Federal minimum wage, which currently stands at $7.25/hr can double to $15/hr. Many argue that the current rate, which corresponds to $15,000 per annum, has not kept up with the rise in cost of living since 2009, last time the minimum wage was raised.
Renters should benefit with likely passing of additional rental assistance and further extension of the ban on evictions. Student loan forgiveness is also more likely in 2021.
Progressive ideas such as Medicare for All, Green New Deal, adding two additional states to the union or expanding the number of Supreme Court justices, i.e. “court packing”, face slim prospects due to filibuster rules. The highest priority of the new administration and the Congress will clearly be Covid-19, vaccination and the economy.
All things being considered, we think the next two years may be net positive for the stock market. Any negative impact of higher taxes and increased regulation is likely to be more than offset by the positive effects of strong federal stimulus, expected to be in the amount of $2 - 4 trillion in government spending, in addition to extremely accommodating monetary policy by the Fed.
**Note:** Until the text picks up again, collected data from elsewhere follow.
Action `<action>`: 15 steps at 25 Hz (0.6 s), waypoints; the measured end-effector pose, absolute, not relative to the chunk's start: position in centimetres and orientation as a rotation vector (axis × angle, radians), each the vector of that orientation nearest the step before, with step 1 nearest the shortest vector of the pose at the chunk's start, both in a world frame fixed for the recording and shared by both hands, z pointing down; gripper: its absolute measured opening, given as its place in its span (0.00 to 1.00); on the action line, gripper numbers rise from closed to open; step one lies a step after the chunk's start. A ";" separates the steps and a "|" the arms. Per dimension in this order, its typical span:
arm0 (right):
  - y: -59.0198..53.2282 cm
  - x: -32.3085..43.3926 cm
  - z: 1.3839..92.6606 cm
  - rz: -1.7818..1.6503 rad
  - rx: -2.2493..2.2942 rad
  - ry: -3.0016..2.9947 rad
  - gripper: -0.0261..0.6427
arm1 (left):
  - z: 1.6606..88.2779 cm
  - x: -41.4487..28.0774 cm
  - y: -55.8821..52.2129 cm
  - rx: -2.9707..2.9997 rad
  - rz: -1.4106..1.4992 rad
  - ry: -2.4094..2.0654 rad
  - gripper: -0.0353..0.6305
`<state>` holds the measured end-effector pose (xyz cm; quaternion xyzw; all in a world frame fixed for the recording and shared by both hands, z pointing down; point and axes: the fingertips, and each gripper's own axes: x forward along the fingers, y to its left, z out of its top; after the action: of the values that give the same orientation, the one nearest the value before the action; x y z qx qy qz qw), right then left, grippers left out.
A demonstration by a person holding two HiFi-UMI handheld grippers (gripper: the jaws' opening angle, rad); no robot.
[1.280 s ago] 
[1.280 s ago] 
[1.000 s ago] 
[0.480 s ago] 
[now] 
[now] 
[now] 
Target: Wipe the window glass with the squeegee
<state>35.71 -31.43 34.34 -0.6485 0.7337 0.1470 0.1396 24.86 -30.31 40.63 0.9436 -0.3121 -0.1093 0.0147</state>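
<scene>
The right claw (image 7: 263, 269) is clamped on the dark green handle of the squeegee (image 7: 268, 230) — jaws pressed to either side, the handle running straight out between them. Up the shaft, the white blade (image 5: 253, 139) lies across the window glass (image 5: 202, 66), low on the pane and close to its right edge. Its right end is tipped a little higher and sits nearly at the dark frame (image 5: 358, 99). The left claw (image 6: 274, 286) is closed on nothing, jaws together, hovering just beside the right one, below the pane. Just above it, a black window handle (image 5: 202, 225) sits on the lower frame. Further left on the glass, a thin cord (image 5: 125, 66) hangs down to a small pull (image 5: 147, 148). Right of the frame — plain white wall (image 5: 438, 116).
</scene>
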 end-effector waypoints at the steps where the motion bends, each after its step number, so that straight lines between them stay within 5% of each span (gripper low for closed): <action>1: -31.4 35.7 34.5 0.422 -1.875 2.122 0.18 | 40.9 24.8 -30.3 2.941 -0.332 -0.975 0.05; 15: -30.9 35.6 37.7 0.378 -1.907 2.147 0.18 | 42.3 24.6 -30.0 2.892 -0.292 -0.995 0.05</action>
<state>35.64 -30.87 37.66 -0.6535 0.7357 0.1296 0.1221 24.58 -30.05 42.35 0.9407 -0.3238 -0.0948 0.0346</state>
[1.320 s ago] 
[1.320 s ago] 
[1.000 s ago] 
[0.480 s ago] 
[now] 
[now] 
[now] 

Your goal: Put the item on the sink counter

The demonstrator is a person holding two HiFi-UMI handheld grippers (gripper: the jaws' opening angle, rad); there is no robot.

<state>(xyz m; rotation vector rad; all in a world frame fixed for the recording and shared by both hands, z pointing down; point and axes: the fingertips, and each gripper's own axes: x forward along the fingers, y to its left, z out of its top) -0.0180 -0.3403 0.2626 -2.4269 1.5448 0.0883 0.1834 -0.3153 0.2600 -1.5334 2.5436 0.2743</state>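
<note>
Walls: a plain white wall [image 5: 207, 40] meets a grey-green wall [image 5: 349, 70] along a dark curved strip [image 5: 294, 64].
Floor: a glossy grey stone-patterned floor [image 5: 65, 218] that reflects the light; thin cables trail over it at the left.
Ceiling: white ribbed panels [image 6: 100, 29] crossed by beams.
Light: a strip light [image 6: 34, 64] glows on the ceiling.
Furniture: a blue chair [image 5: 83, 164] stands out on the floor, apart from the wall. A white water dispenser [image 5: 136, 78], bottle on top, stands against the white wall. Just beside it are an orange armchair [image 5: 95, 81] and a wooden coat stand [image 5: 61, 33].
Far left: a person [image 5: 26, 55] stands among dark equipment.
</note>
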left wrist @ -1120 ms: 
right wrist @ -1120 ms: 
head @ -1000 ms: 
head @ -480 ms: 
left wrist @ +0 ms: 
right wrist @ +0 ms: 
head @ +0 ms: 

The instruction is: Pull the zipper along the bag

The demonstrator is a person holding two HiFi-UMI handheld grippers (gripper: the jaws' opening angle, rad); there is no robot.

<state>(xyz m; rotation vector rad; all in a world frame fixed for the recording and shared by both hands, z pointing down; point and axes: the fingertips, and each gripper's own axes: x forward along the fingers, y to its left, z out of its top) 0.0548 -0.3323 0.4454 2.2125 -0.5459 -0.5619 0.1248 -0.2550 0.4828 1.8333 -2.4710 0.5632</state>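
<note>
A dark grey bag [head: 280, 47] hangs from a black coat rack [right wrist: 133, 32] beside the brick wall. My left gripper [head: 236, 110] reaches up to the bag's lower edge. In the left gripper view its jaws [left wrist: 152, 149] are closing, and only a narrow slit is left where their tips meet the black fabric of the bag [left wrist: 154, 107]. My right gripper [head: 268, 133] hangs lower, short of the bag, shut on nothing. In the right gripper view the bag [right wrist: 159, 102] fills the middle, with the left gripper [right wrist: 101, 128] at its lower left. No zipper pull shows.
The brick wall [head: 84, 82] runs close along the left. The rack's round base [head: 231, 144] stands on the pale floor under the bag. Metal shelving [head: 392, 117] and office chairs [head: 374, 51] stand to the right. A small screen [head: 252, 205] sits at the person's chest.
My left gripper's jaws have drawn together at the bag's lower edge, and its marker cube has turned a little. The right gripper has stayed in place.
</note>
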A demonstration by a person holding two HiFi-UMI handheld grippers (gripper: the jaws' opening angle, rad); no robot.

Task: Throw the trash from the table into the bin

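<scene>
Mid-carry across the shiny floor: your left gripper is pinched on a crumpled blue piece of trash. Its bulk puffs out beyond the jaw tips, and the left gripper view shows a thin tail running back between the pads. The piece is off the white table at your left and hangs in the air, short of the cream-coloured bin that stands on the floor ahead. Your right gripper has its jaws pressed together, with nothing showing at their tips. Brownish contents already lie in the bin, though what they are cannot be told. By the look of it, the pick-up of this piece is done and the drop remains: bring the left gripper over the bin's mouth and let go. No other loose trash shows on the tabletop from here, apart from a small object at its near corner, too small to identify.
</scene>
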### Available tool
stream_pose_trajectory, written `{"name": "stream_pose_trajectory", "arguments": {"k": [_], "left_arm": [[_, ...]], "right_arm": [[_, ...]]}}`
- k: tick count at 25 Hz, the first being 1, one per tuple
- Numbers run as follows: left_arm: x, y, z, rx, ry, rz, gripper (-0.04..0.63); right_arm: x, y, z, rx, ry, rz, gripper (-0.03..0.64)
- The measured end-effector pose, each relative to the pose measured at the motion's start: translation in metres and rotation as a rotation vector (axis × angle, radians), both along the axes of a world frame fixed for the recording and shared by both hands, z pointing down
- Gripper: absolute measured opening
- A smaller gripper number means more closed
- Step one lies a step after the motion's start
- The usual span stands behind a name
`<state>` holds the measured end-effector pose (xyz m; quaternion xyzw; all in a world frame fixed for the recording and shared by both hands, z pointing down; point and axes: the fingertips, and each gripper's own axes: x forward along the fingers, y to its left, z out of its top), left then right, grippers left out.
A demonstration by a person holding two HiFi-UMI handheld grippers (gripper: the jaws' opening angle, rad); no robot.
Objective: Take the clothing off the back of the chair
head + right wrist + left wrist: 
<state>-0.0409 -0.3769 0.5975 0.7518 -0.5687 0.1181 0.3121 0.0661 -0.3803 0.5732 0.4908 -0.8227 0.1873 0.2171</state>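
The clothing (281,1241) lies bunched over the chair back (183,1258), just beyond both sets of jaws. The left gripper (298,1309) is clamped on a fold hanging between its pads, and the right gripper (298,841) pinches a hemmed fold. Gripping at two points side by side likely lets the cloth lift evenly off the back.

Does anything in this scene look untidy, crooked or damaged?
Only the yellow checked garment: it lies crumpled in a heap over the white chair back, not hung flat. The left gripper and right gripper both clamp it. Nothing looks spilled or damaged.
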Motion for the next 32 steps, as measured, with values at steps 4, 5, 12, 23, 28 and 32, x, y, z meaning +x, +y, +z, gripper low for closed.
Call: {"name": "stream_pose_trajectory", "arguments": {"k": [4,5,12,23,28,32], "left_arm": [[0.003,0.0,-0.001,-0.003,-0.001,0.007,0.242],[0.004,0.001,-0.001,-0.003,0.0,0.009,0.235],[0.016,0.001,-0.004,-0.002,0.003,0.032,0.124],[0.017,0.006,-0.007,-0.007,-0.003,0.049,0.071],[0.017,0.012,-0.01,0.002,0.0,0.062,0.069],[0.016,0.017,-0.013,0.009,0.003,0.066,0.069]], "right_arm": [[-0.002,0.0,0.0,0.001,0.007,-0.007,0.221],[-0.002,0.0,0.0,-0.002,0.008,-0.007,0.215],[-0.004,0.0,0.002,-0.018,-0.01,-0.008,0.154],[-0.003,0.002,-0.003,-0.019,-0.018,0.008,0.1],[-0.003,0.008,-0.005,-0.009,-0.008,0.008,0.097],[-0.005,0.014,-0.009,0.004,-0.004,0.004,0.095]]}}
Every Democratic president since Woodrow Wilson (1921) served with full support of a Democratic House and Senate to start his term. The stock market performed well in such periods, up 11.3% on average over the first year of the term. In fact, S&P 500 is up 15% in just over two months since the Election Day. That being said, elevated market volatility is likely to persist over the short-term until we get better visibility on the legislative and healthcare fronts. A selloff is also likely to occur in 2021 as it does in almost every year.
As we wrote in our past commentaries, we do not structure our portfolios based on political events with binary outcomes. Politics can add uncertainty to the markets, but over the long-term, it is not a core driver of the U.S. markets. We view the market fluctuations as a buying opportunity for those areas that previously looked expensive and as a portfolio rebalancing opportunity to bring our investment portfolios in line with strategic targets that are set for each client. Active management is especially important in times of uncertainty that brings a wide range of outcomes for different segments of the investment landscape. We are well positioned at Beacon Trust to navigate through a multitude of investment scenarios in 2021 and beyond.